[Data entries]
....................

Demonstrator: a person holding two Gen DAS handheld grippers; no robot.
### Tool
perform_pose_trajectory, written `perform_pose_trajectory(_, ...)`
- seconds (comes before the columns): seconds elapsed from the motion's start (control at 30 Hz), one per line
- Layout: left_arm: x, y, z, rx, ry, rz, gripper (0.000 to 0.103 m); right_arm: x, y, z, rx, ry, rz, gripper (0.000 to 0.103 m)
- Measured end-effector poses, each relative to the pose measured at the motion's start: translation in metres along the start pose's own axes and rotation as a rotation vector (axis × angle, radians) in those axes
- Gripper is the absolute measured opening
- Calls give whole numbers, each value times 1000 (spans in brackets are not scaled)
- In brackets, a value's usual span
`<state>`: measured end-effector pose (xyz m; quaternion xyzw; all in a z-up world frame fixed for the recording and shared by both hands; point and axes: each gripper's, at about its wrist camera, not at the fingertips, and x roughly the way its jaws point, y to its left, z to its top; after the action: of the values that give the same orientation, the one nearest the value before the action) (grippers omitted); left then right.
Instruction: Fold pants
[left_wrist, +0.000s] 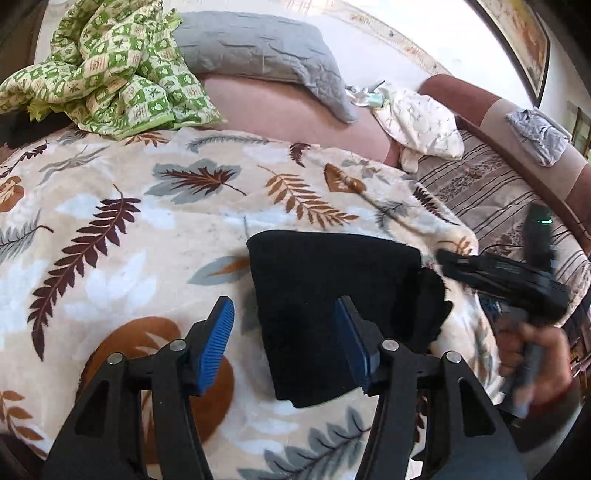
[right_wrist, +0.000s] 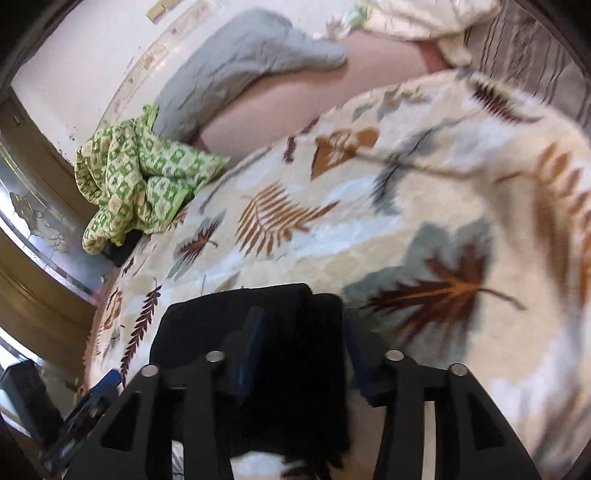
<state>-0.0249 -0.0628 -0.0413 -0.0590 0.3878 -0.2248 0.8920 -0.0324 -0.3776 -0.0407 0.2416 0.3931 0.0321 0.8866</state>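
1. Left wrist view: my left gripper (left_wrist: 286, 341) hangs low over the bed with its blue-padded fingers (left_wrist: 218, 341) spread wide, nothing between them.
2. The folded black pants (left_wrist: 332, 295), a compact dark fabric bundle, lie on the cream fleece blanket with brown and grey leaf print (left_wrist: 147, 221); my right-hand finger is over the bundle's near part, my left-hand finger over bare blanket beside it.
3. At the pants' right edge a smaller dark flap sticks out, and my right gripper (left_wrist: 448, 258) reaches in from the right just beside it, blurred, with my right hand (left_wrist: 532, 354) on its handle.
4. Farther back lie a crumpled green-and-cream patterned cloth (left_wrist: 110, 81), a grey quilted pillow (left_wrist: 258, 48) and a white printed cushion (left_wrist: 421, 122) against the reddish-brown bed frame (left_wrist: 288, 107).
5. Right wrist view: my right gripper (right_wrist: 306, 354) sits right over the black pants (right_wrist: 229, 317), which fill the space beneath and between its fingers.
6. The picture is blurred and the fingers are dark against dark fabric, so I cannot tell whether they are pinching the cloth or spread above it.
7. The leaf-print blanket (right_wrist: 406, 206) stretches beyond; the green patterned cloth (right_wrist: 140, 181) and grey pillow (right_wrist: 236, 66) lie at its far left.
8. At lower left a blue-and-black part of my left gripper shows, blurred.
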Motion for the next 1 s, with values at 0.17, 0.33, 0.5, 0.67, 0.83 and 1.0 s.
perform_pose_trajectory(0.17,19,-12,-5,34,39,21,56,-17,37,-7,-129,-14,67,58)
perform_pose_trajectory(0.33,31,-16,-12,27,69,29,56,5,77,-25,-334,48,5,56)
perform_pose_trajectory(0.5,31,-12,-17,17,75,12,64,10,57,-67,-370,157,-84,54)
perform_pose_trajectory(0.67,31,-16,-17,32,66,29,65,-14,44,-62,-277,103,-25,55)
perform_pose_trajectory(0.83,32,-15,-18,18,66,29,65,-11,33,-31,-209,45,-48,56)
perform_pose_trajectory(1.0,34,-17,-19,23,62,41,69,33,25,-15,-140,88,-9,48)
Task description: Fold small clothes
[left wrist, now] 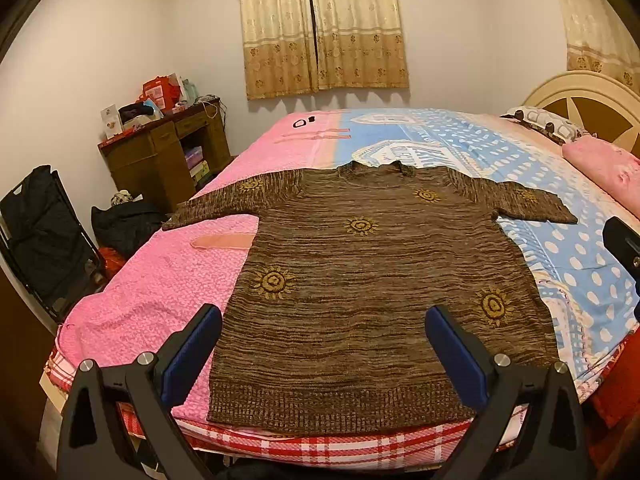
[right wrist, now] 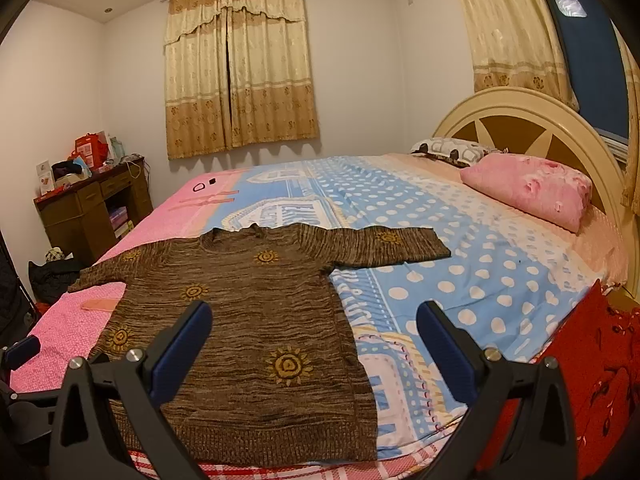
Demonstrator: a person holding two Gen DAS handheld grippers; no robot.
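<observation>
A brown knit sweater (left wrist: pixel 360 272) with yellow sun motifs lies flat on the bed, both sleeves spread out sideways and the ribbed hem nearest me. The right wrist view has the same sweater (right wrist: pixel 248 320) to the left of centre. My left gripper (left wrist: pixel 323 322) hovers open above the sweater's lower body, nothing between its blue pads. My right gripper (right wrist: pixel 314 318) is open too, over the sweater's right side edge and the sheet beside it. A tip of the right gripper (left wrist: pixel 624 248) shows at the right border of the left wrist view, and the left gripper (right wrist: pixel 24 350) shows at the far left.
The bed (left wrist: pixel 560 256) has a pink and blue dotted cover and a plaid edge at the front. A pink pillow (right wrist: pixel 532 192) and a headboard (right wrist: pixel 528 120) are at the right. A cluttered wooden desk (left wrist: pixel 168 152) and dark bags (left wrist: pixel 44 232) stand at the left.
</observation>
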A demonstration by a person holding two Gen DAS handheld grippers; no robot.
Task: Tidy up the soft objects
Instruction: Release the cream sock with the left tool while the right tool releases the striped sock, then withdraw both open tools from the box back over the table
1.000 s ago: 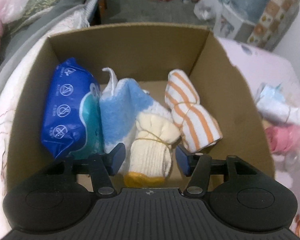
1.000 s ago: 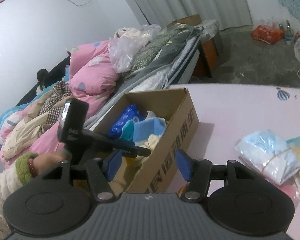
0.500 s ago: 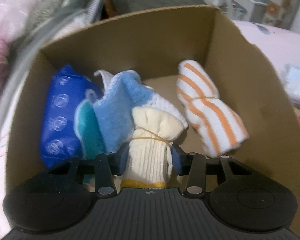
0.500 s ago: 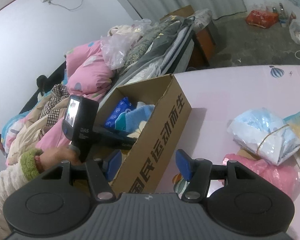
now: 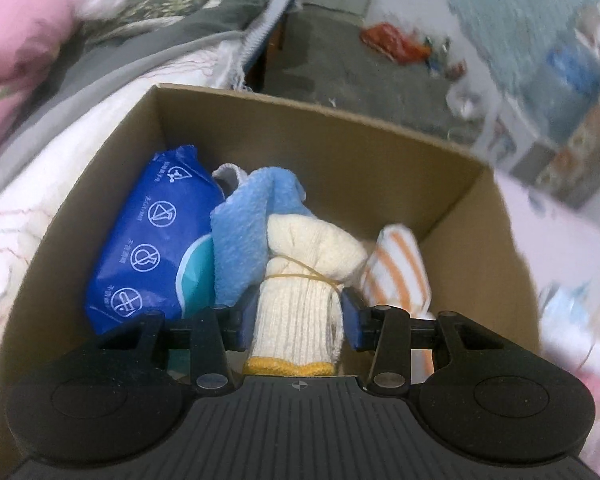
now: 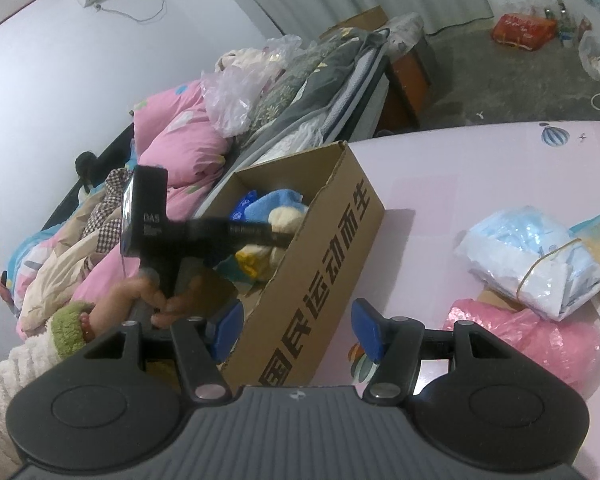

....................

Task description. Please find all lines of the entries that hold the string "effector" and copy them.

Exercise output.
- Measured end-effector poses, each relative to the pose measured at the motion's start: translation in metres along the start pose's own axes and rotation as a rotation vector (axis × angle, radians) in those axes
`<state>`: measured end-effector pose (xyz m; quaternion xyzw; all in a z-up world frame fixed for the recording and shared by both hands; point and axes: each gripper's, at about its wrist camera, not at the fingertips, and x roughly the way its jaws point, y to its left, z to its top; after the action: of the values that give the same orientation, the one nearest the value before the action) (grippers omitted); left then right.

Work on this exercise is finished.